PhD Proposal: Modeling Human Factors and Traffic Dynamics for Generalization in Autonomous Driving
Self-driving cars have long been regarded as a futuristic technology. Thanks to advancements in deep learning and large-scale computing power, this technology is becoming closer to a likely reality by the day. While state-of-the-art (SOTA) autonomous driving can operate smoothly in clear, sunny, and low-density traffic scenarios, we have not yet achieved fully reliable autonomy under edge-case conditions, such as adverse weather or rare traffic events.
The primary challenge is that end-to-end SOTA autonomous systems often rely on large, powerful, and uninterpretable deep learning models. As a result, these models are incredibly data and compute intensive. Currently, the solution to address shortages in data is simply to scale, or invest in compute and collect as much data as possible. However, such approaches only address the tail distribution problem from a statistical standpoint. In reality, traffic is a highly constrained but complex problem for intelligent reasoning. Take, for example, the simple act of "driving forward": a simple heuristic is to follow a trajectory parallel to the curvature of the lane markings, while simply not colliding with the vehicle in front. Within the bounds of feasible driving, any particular driver has the ability to disrupt the entire traffic system. Thus, what makes modeling driving behavior challenging may not necessarily be learning the traffic rules and dynamics, but rather accounting for the natural corruptions and sensor noises, abstract and uninterpretable human factors, such as driver's personality, the unpredictable reaction, and individual behavior to rare traffic events.
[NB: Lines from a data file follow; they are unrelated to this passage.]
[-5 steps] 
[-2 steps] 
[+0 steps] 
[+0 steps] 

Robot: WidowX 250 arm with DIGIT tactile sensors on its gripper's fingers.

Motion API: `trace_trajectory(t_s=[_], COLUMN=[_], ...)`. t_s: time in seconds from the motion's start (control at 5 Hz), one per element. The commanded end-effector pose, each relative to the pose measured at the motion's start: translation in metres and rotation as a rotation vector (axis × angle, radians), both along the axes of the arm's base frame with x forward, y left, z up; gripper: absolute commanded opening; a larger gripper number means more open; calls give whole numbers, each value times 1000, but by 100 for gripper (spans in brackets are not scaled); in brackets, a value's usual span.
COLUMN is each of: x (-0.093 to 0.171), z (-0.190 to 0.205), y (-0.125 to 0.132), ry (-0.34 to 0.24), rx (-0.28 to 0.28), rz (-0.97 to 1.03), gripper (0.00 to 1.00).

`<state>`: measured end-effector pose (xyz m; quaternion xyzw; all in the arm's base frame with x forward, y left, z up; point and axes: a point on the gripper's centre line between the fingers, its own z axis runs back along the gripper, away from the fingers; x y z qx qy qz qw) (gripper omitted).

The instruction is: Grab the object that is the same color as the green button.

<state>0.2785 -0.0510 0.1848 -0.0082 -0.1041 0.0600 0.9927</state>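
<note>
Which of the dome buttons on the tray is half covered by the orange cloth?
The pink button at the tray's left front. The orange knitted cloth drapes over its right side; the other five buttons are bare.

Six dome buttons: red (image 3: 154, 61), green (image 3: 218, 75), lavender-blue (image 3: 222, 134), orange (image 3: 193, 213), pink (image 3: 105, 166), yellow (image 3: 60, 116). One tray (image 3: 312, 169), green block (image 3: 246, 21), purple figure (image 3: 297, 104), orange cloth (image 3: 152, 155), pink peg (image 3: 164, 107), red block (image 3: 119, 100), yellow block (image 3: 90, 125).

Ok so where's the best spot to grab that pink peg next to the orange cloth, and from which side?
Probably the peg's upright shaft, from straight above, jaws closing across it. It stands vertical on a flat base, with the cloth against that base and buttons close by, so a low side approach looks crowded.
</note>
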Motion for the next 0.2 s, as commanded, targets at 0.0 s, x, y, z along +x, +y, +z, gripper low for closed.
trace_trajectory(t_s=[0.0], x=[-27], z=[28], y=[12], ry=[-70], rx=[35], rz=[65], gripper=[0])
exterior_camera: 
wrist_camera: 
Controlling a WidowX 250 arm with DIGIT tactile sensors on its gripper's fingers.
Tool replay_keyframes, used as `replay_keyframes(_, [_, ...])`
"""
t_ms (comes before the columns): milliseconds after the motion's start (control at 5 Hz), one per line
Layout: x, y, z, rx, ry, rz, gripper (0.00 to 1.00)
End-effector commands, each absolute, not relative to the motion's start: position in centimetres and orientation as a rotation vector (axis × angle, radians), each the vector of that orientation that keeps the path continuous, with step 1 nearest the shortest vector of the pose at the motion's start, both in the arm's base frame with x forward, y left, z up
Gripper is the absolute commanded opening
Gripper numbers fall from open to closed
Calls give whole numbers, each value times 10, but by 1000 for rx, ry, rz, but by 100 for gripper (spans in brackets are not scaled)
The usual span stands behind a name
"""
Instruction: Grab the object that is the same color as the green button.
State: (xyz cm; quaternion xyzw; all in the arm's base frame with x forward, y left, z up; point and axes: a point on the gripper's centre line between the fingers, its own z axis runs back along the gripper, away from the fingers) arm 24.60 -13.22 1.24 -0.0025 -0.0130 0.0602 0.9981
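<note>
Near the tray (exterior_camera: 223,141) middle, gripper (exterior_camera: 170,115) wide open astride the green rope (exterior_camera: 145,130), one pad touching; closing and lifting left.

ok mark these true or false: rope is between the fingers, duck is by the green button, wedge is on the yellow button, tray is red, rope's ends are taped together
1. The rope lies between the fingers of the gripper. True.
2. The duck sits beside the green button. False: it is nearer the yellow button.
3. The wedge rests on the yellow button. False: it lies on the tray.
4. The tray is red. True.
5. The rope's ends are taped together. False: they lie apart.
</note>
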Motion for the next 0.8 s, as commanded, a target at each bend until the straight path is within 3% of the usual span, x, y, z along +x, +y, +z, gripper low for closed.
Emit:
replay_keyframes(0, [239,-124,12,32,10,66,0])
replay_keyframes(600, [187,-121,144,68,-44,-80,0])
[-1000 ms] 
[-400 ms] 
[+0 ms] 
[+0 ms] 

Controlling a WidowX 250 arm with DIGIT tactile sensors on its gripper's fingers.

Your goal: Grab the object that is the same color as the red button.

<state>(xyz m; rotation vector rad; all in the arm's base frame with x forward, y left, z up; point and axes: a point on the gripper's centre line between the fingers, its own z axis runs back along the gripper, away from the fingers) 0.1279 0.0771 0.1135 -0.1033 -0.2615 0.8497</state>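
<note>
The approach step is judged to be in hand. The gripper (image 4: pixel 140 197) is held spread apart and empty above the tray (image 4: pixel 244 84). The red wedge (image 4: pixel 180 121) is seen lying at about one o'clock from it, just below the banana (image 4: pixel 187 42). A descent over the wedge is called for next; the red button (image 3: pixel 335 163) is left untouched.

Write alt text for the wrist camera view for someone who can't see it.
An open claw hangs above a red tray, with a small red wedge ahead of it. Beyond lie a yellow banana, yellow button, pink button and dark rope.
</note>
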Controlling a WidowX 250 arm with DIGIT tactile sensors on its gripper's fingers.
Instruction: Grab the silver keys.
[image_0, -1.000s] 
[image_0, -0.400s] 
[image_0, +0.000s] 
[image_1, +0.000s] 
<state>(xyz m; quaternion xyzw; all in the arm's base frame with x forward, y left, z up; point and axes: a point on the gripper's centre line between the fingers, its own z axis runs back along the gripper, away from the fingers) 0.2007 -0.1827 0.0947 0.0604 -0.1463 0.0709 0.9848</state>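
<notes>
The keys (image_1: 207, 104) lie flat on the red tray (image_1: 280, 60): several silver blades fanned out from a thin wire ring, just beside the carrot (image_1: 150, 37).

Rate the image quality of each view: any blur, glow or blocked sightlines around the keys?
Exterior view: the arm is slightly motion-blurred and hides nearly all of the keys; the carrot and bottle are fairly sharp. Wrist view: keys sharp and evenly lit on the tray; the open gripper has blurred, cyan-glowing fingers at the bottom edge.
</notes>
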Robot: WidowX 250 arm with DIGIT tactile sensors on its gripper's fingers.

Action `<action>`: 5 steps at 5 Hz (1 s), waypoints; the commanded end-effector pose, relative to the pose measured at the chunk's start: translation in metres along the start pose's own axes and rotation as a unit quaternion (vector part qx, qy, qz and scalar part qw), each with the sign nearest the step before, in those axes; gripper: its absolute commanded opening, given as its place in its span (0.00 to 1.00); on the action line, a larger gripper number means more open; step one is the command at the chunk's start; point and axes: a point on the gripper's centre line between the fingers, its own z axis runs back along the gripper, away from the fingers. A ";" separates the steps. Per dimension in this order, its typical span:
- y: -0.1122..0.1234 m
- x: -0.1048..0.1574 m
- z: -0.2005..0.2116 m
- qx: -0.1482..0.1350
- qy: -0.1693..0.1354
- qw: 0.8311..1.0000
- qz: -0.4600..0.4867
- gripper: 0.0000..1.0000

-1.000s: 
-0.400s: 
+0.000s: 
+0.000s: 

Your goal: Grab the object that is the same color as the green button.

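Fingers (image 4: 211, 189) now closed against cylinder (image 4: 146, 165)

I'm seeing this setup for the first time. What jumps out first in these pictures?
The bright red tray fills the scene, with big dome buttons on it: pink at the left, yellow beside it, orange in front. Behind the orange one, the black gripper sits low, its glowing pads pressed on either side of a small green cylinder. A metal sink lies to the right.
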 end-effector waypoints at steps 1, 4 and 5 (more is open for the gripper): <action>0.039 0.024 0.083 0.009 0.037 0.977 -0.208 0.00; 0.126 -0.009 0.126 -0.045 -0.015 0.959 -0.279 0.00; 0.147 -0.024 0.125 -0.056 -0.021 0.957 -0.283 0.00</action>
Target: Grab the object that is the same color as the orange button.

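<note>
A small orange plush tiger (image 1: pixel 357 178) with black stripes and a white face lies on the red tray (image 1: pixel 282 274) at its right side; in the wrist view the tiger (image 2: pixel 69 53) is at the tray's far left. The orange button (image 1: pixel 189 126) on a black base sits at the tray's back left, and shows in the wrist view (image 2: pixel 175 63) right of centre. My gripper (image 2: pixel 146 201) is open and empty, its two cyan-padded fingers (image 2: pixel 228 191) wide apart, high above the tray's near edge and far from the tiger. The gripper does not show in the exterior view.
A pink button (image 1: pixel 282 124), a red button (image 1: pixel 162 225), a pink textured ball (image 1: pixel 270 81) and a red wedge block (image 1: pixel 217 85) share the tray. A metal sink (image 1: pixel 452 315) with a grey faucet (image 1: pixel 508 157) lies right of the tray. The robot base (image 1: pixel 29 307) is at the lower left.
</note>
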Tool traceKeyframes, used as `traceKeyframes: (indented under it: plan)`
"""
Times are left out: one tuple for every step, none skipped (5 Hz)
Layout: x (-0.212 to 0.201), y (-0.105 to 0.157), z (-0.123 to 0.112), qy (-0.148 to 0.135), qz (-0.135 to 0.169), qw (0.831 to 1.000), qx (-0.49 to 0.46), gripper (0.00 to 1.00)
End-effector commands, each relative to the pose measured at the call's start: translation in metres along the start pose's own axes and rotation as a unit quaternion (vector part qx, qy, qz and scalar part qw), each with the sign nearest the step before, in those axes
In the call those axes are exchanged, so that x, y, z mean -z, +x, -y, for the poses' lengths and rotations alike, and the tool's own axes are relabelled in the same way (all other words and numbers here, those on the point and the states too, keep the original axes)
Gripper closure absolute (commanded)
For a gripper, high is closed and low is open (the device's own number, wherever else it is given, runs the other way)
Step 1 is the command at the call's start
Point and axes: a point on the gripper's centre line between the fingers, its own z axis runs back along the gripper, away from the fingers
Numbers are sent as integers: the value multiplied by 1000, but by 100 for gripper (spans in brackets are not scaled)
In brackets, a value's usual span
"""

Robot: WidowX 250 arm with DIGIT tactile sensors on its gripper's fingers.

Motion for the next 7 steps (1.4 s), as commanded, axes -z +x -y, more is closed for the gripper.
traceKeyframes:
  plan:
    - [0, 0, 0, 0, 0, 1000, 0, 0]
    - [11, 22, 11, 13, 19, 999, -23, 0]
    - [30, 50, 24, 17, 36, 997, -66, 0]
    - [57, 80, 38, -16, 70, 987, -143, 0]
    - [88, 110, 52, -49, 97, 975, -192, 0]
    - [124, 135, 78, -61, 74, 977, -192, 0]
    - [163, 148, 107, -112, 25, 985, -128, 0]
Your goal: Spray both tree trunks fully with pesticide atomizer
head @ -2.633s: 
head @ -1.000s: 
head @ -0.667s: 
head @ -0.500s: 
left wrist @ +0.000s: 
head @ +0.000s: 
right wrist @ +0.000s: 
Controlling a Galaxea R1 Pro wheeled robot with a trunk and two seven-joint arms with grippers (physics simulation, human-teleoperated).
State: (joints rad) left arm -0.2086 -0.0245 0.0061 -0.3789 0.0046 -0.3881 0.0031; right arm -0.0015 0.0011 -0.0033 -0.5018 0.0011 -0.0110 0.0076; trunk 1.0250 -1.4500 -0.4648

These factors reveal a gap in driving research: the distinction between (1) model-based dynamics with (2) human factors in deep learning for autonomous driving. In this thesis, I propose to bridge this gap by modeling perceptual sensitivity, human factors, traffic flow, and vehicle kinematics with state-of-the-art deep learning methods for autonomous driving, specifically in perception and behavior simulation. By modeling both the rigidly-defined rules surrounding traffic dynamics and the loosely-defined notion of driving style, we expect to achieve better generalization to edge case scenarios, where rigidly-defined dynamics should still remain consistent.